Thirdly, environmental nanotoxicology research is moving towards more realistic scenarios. Most of the early studies on nanotoxicology were performed in the laboratory, and the applied NM concentrations could be orders of magnitude higher than the predicted environmental concentrations. Holden et al. critically evaluated the environmental relevance of current hazard assessment on NMs, pointing out that several uncertainties exist in terms of predicted environmental concentrations, bioavailability, and effective toxic concentrations of NMs [18]. Fortunately, chronic studies with more environmentally meaningful concentrations are increasingly adopted to simulate prolonged exposure of NMs at low concentrations in the environment [19-21]. Also, researchers are moving beyond traditional viability-based toxicological tests to investigate the sub-lethal effects using more appropriate and diverse bioreceptors [22-26]. Furthermore, more studies have focused on characterizing and detecting NMs present in the environment [27-30]. New technologies, such as single-particle inductively coupled plasma mass spectrometry (SP-ICP-MS), are emerging as powerful tools that enable quantification of NMs contained in environmental samples [31-33].
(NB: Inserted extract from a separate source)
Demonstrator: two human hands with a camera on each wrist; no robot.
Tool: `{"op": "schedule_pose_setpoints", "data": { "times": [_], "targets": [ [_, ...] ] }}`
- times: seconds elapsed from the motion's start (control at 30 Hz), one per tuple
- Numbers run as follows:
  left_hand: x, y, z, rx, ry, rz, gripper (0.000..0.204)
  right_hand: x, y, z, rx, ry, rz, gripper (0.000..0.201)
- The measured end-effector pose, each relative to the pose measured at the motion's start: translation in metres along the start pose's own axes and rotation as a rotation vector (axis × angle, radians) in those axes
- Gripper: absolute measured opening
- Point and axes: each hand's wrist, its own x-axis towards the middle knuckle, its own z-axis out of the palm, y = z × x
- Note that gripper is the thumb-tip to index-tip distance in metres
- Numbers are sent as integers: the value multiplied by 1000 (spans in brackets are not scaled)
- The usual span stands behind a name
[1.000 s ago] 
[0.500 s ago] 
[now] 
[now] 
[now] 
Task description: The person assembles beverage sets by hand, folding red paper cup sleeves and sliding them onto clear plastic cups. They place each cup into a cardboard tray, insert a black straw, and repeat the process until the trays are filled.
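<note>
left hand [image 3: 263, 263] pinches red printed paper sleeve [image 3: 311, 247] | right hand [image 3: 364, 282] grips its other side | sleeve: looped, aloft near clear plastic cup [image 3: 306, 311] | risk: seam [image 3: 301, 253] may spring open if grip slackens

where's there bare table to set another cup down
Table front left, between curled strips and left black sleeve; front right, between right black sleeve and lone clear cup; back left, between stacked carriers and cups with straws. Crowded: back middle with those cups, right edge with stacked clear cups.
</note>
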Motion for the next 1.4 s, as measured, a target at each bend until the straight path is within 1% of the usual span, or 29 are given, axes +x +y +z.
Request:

However, the Environmental Nanotoxicology community is still facing many challenges. More information still needs to be gathered to inform a meaningful regulatory framework on NMs. Since the toxic effects of NMs are a function of both NM properties and experimental condition, a standardized testing procedure or inter-laboratory comparison will be of great value to improve the reliability and consensus of toxicological data associated with NMs. Also, due to the rapid development of nanotechnology, myriad novel NMs (e.g., two-dimensional NMs [34], hybrid NMs [35,36]) are being designed, produced, and incorporated into numerous industrial and commercial products. Thus, the utilization of more efficient approaches (e.g., high-throughput screening [37]) will help facilitate our pace of understanding the ecological and health effects of NMs. Last but not least, we are still lack of enough technologies that characterize both concentrations and properties of NMs in the environment accurately. In particular, we need to developmethods that are able to distinguish engineered NMs from those inherently present in nature. In order to achieve this goal, a combination of analytical, spectroscopic, and microscopic tools will be likely employed to provide a comprehensive picture of NMs in complex environmental matrices.